## What you need to do
All lines in the data below carrying the string "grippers" are to be located and copied.

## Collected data
-=-=-

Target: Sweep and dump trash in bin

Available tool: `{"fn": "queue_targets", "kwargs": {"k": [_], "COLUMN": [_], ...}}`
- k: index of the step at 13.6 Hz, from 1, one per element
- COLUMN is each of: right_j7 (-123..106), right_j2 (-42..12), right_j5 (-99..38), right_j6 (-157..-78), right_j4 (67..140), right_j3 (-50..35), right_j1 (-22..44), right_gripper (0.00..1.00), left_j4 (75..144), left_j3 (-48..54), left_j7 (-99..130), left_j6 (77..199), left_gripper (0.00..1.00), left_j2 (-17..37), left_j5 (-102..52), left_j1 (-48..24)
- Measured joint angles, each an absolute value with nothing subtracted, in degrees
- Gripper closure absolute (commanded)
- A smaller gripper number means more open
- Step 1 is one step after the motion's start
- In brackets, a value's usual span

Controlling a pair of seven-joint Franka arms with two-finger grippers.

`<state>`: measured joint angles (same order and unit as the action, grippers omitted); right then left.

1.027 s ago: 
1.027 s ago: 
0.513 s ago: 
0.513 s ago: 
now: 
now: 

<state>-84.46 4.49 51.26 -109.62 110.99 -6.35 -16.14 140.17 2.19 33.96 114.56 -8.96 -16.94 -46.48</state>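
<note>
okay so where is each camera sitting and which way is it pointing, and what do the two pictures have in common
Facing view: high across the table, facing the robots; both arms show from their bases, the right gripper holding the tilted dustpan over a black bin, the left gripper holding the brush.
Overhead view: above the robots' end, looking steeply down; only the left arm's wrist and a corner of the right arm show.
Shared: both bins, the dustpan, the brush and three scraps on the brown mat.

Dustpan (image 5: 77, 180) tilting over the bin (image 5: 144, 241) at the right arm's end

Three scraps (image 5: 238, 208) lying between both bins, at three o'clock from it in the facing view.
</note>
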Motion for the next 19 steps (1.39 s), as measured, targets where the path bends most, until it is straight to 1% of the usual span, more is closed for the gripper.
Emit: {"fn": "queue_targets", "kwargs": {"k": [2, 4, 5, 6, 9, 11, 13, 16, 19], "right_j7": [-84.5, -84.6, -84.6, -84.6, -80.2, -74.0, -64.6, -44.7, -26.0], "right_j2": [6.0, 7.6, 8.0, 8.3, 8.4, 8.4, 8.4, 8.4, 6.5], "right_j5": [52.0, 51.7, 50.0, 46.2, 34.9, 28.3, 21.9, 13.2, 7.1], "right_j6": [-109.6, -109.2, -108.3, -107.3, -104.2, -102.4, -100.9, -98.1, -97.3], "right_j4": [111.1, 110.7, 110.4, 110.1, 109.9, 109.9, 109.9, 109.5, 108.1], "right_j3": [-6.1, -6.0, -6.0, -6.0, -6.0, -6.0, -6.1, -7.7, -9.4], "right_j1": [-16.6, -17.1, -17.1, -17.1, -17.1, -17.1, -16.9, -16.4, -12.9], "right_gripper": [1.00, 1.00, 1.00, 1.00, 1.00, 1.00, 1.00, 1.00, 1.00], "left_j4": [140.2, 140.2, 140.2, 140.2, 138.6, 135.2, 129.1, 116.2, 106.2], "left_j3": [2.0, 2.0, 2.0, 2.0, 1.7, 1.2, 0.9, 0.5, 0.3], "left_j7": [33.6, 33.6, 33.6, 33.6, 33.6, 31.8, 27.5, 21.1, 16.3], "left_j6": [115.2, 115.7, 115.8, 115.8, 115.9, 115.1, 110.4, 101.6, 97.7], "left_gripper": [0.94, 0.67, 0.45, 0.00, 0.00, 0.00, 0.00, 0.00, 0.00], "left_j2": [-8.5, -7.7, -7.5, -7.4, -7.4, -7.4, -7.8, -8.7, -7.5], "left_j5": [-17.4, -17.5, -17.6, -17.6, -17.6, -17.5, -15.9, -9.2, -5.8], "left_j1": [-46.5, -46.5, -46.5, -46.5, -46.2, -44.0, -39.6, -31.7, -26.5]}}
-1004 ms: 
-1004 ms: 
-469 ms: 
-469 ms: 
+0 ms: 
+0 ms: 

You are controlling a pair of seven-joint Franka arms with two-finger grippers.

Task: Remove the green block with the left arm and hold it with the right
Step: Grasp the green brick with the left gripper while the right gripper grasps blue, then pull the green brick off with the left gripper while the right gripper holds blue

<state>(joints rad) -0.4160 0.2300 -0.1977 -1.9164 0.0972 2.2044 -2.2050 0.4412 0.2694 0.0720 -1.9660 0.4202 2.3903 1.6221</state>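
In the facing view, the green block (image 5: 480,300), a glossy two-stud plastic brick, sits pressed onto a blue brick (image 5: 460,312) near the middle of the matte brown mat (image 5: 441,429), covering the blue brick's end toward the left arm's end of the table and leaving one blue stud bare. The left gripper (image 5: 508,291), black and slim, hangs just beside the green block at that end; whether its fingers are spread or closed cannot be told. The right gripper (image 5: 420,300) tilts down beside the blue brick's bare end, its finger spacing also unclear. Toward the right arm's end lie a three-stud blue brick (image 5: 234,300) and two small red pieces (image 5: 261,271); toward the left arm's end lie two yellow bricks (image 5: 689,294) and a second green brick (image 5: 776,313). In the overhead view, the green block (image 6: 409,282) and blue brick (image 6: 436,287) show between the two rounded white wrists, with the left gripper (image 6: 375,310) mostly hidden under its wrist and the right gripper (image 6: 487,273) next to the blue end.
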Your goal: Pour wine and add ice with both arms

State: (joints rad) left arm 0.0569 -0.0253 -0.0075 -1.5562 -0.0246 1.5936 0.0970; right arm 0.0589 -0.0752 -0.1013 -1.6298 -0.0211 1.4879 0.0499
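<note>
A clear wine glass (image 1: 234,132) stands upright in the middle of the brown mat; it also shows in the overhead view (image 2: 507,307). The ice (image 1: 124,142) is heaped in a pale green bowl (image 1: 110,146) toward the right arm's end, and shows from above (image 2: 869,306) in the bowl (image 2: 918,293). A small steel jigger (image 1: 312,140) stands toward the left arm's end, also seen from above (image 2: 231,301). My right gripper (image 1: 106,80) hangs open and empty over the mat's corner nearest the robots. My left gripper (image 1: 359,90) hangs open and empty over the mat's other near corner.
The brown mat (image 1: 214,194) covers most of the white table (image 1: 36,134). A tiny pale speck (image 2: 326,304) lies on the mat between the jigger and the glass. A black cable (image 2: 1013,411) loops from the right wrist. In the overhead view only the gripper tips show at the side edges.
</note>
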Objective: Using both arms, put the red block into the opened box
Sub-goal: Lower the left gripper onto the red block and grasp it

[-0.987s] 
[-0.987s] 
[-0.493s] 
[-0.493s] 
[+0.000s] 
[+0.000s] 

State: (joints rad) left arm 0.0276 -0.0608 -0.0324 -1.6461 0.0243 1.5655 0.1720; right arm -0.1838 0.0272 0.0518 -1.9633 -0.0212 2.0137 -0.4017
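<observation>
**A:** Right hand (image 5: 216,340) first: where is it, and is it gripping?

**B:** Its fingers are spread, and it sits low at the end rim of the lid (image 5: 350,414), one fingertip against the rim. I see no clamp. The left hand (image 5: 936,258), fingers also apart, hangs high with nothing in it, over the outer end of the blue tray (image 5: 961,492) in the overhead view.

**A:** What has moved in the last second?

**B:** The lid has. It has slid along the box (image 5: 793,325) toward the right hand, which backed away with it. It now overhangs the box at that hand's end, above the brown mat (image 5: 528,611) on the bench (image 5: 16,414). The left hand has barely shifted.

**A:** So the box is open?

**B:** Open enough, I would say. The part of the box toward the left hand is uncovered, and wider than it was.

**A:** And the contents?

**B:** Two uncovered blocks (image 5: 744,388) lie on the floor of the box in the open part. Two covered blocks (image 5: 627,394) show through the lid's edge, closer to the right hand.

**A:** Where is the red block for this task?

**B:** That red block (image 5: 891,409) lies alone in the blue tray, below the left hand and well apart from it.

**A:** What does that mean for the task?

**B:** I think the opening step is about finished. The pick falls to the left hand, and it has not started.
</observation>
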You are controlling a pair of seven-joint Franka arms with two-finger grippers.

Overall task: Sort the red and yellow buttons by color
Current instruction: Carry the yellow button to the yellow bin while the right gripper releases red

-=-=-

## Result of this exercise
Controlling a pair of seven-joint Franka arms with two-finger grippers.
`<state>`: measured joint angles (same order and unit as the action, grippers omitted); right then left.
You are controlling a pair of seven-joint Franka arms with two-finger grippers.
You are controlling a pair of seven-joint Franka arms with two-finger grippers.

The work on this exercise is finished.